ABOUT THIS TASK
Extract, unchanged, every line from the top of the material below through the line with "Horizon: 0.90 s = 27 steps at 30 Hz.", and no more.

DATA SEGMENT

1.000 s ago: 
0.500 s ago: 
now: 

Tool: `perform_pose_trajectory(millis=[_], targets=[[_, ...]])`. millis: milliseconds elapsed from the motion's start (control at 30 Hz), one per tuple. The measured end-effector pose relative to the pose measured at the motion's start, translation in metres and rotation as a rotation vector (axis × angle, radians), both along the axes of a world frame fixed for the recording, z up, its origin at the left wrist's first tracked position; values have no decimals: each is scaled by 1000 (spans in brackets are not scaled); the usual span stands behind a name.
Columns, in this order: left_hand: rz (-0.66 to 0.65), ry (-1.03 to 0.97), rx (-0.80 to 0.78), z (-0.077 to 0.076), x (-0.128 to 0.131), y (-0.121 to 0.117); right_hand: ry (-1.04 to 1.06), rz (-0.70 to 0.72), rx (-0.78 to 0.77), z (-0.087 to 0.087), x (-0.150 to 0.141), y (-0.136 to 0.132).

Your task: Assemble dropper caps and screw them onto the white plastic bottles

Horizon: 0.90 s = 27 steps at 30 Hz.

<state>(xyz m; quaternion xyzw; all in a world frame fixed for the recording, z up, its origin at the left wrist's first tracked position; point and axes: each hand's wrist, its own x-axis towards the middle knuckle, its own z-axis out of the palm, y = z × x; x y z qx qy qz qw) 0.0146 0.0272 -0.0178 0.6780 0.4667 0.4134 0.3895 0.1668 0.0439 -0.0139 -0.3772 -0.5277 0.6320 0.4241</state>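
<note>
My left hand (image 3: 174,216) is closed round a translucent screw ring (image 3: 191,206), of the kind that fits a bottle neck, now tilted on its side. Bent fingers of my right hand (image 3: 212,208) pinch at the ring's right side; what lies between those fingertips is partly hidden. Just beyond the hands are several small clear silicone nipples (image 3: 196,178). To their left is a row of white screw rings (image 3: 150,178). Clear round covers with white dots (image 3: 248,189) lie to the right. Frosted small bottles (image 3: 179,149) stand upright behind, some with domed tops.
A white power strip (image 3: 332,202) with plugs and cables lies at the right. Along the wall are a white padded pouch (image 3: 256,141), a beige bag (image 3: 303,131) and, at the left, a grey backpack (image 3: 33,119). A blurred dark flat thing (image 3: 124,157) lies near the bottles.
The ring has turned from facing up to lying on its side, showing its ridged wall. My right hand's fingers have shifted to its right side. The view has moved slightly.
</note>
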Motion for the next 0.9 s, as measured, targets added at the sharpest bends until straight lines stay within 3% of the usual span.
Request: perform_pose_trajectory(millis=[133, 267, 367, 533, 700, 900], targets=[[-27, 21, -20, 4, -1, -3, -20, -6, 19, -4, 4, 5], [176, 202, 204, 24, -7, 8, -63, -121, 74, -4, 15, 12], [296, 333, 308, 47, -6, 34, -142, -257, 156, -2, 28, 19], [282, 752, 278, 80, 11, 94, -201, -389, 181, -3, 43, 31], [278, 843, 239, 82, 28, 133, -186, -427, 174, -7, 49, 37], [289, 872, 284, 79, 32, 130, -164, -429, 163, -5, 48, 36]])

EXERCISE SOLUTION
1.000 s ago: 
0.500 s ago: 
now: 

Tool: `perform_pose_trajectory(millis=[_], targets=[[_, ...]])`. millis: milliseconds elapsed from the motion's start (control at 30 Hz), one per tuple. The measured end-effector pose relative to the pose measured at the motion's start, translation in metres and rotation as a rotation vector (axis × angle, radians), both along the axes of a world frame fixed for the recording, z up, its origin at the left wrist's first tracked position; values have no decimals: each is scaled by 1000 (spans in brackets are not scaled); the usual span stands behind a name.
Columns, in this order: left_hand: rz (-0.66 to 0.65), ry (-1.03 to 0.97), rx (-0.80 to 0.78), z (-0.077 to 0.076), x (-0.128 to 0.131), y (-0.121 to 0.117); right_hand: ry (-1.04 to 1.06), rz (-0.70 to 0.72), rx (-0.78 to 0.77), z (-0.087 to 0.087), x (-0.150 to 0.141), y (-0.136 to 0.132).

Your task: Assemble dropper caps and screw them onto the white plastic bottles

Horizon: 0.90 s = 27 steps at 30 Hz.

This output is finished.